これ以上ない憂鬱な気分になること、植物工場あるあるですよね。同僚の表情も曇りがち。休憩室のコーヒーの消費量も急増する不思議な現象も見られます。(カフェインで憂鬱を吹き飛ばそうという作戦なのでしょうか?)

チップバーンの本当の恐怖 ~数字で見る現実~

現場で働く者として、チップバーンの真の恐怖とは「単調作業時間が無限に延びる」ことではないでしょうか。

例えば、こんな恐ろしい計算をしたことがあります:

1万株を栽培していて、その80%、つまり8000株にチップバーンが出たとしましょう。影響が最も大きいのはトリミング作業で、1株あたり平均5秒の追加作業が必要になります。

8000株 × 5秒 = 40,000秒 = 約11時間の追加作業!

つまり、約2名分の追加人員が必要になるわけです。でも、そんな都合よく「チップバーン対策要員」なんてすぐに手配できるわけないですよね。たいていは「残業のハードルが低い正社員」(なぜか私)が、自分の仕事をほったらかして対応することになります。

悪循環に陥る恐怖

そして最悪なのは、これが毎日続き、常態化すること。本来やるべき「なぜチップバーンが発生したのか」の原因追求や改善活動に時間を使えず、ただひたすらトリミングに追われる日々…。

「チップバーンを改善するはずが、チップバーンに人生を支配されている…」

そんな悟りに達する瞬間がやってきます。これこそが真の恐怖です。

かといって、チップバーンを恐れるあまり、「攻め」の生育改善ができなくなるのも問題です。
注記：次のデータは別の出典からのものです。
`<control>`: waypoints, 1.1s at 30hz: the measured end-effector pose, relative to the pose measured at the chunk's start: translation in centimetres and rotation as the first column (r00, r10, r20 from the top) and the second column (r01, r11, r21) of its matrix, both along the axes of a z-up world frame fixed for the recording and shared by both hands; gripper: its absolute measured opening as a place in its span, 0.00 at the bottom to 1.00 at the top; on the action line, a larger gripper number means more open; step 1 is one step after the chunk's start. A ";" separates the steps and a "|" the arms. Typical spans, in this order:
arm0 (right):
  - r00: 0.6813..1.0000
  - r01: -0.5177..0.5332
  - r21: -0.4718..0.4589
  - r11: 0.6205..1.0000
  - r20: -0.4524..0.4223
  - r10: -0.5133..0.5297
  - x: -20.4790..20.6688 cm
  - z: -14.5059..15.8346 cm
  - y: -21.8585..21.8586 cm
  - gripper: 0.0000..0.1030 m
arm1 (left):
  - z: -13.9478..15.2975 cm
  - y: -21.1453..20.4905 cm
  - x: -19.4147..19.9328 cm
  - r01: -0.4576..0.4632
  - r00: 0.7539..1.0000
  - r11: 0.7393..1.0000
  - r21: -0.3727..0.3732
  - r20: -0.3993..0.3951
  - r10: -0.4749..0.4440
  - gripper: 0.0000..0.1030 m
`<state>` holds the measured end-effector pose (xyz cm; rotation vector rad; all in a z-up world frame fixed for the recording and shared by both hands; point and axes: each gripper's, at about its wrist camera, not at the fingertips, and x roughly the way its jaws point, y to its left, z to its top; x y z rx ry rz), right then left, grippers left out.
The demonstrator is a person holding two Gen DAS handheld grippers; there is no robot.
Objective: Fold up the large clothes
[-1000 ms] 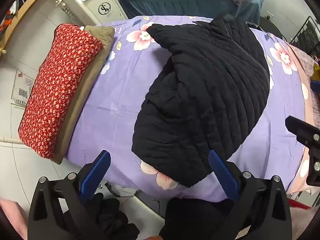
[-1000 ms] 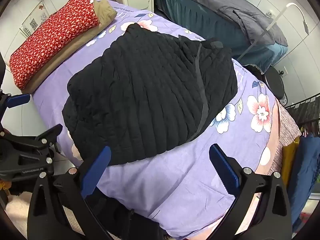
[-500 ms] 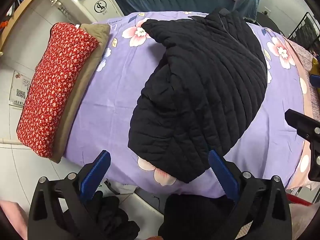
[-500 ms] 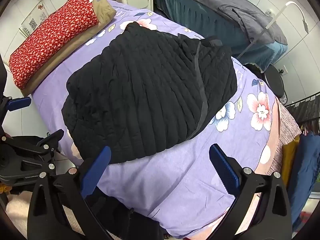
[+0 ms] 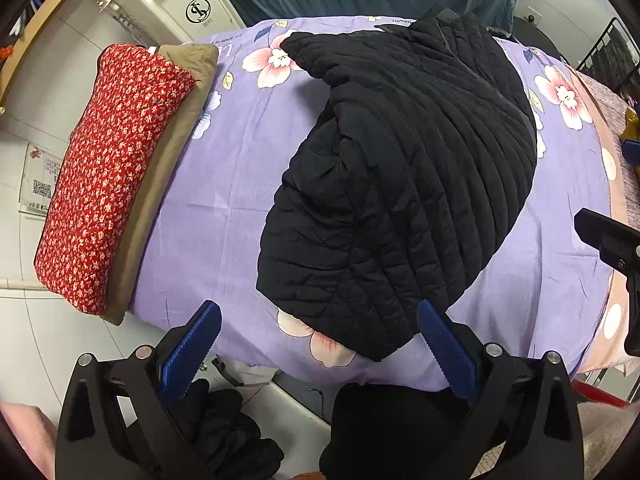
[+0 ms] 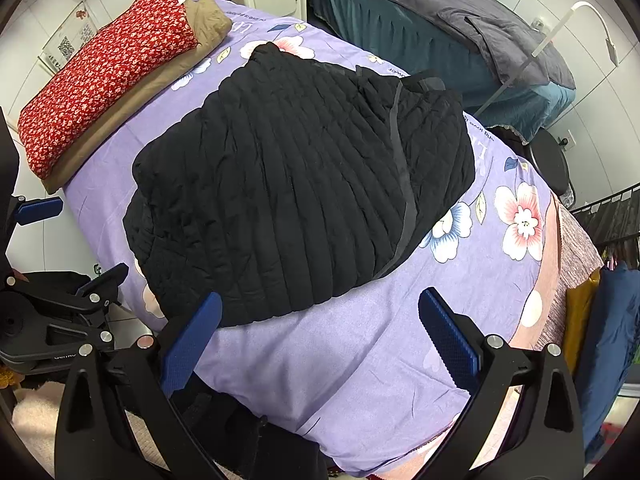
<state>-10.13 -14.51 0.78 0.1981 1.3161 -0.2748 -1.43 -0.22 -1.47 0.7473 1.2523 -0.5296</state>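
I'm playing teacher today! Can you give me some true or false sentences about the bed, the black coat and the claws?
1. The black coat lies on the purple flowered sheet. True.
2. The left claw is pinching the coat. False: it is open and holds nothing.
3. The red flowered pillow sits on top of the coat. False: it lies apart, at the bed's end, on a tan cushion.
4. The right claw is open. True.

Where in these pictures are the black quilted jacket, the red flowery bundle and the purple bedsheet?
black quilted jacket [image 6: 304,196], right wrist view, middle of its quilted back.
red flowery bundle [image 5: 108,176], left wrist view, middle of its top face.
purple bedsheet [image 6: 360,352], right wrist view, bare patch near the front edge.
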 end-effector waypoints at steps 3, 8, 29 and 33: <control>1.000 0.000 0.000 1.000 0.000 0.000 0.0 -0.1 0.0 0.94 | -0.1 0.0 0.0 0.000 1.000 1.000 0.001 -0.001 0.000 0.94; 1.000 0.000 0.000 1.000 0.000 0.000 0.0 -0.1 0.0 0.94 | -0.2 0.3 0.2 -0.003 1.000 1.000 0.003 0.002 0.003 0.94; 1.000 0.005 0.000 1.000 0.000 -0.005 -0.3 -0.1 -0.1 0.94 | 0.4 0.2 -0.3 0.007 0.999 1.000 0.017 0.032 -0.007 0.94; 1.000 0.010 0.002 1.000 0.005 -0.010 -0.5 0.0 -0.3 0.94 | 0.6 0.2 -0.4 0.014 0.999 1.000 0.019 0.036 -0.014 0.94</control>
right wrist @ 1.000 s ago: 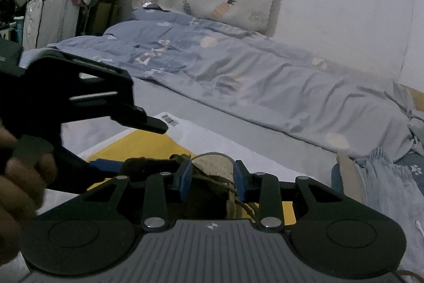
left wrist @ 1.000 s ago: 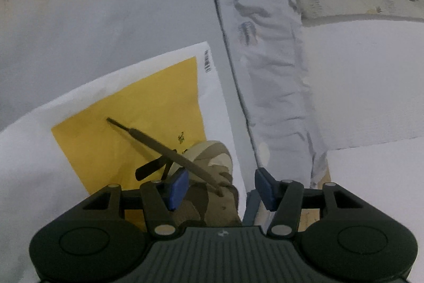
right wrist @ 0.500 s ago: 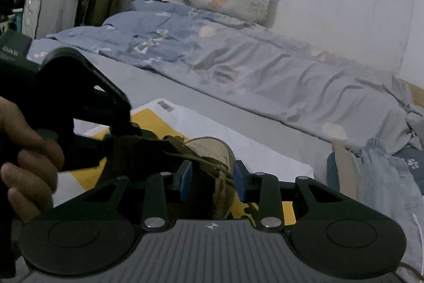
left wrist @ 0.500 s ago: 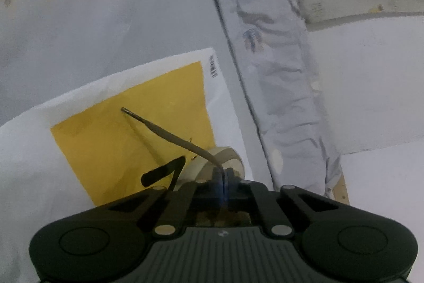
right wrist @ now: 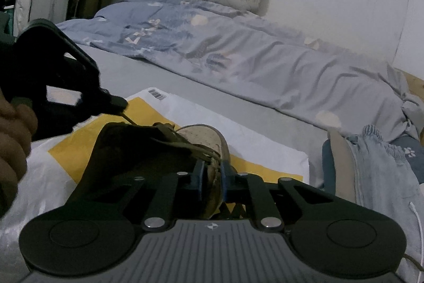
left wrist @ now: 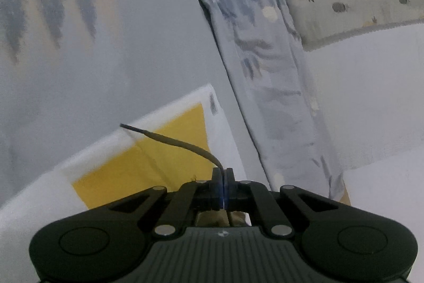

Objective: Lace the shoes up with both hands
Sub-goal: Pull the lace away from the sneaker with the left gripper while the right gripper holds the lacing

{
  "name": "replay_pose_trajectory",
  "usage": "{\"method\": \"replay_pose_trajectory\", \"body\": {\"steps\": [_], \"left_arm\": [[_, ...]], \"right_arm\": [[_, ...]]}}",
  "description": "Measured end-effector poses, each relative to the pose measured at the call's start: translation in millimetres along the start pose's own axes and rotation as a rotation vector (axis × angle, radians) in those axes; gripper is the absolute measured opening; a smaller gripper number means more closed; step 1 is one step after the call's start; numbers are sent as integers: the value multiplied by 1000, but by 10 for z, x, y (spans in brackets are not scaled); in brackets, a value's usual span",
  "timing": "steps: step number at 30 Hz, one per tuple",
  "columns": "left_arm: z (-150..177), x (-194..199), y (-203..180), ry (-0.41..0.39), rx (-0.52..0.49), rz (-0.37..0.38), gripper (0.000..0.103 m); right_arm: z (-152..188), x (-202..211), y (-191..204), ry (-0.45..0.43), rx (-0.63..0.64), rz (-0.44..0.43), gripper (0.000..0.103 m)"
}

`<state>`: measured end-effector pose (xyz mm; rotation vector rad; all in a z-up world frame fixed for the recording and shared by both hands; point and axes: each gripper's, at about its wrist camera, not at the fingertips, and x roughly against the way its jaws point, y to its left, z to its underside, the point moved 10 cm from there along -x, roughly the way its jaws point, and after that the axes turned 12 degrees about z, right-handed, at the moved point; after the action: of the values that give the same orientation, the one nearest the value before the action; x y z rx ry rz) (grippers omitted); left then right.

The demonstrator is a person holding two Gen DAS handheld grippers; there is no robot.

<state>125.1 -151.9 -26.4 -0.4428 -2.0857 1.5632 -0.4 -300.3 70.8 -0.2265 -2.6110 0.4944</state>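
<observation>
Olive lace [left wrist: 182, 143] is soft and limp, best pinched near its stiff tip; the left gripper [left wrist: 223, 178] has it clamped, jaws pressed together. Light and floppy, the shoe [right wrist: 185, 147] lies on the yellow bag [right wrist: 66, 147], where the right gripper [right wrist: 212, 171], tilted down, is closing on its laced edge.

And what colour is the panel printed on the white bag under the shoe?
Yellow. The panel on the white bag shows best in the left wrist view.
</observation>
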Motion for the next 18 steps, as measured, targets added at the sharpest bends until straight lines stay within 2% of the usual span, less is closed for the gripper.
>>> {"method": "replay_pose_trajectory", "body": {"steps": [18], "left_arm": [[-776,522,275,-201,-30,-136,0]], "right_arm": [[11,-27,-5,-1,-3,13,10]]}}
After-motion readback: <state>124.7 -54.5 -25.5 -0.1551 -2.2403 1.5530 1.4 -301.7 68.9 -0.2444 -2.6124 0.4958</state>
「収量を増やせるけど、チップバーンのリスクが上がるなら…やめておこうか…」

こんな決断、めちゃくちゃ難しいですよね。攻めれば攻めるほどチップバーンのリスクは高まる。でも攻めなければ収量は上がらない。まるで崖っぷちの綱渡りのような精神状態で毎日を過ごします。

パニックの瞬間

最も慌てるのは、なぜチップバーンが増えたのか理由がわからない時です。

意図的に「攻め」の栽培をしている時なら、「やっぱり出てきたか」と覚悟もできますが、何の前触れもなく突然チップバーンが増えると…

「何が起きてる?環境制御システムの故障?水質の変化?害虫?呪い?!」

原因がわからないので対応も遅れがち。その間にもチップバーンは増え続け、トリミング地獄へと引きずり込まれていきます。

結局、闘い続ける

結局のところ、チップバーンとの闘いは植物工場の永遠のテーマ。今日も誰かがどこかでチップバーンと格闘しています。

もし朝の巡回で「今日はチップバーンゼロ!」と喜んだ日があれば、それは植物工場勤務における最高の祝日と言えるでしょう。そんな日は是非、写真に収めておくことをお勧めします。きっと二度と来ないかもしれませんから。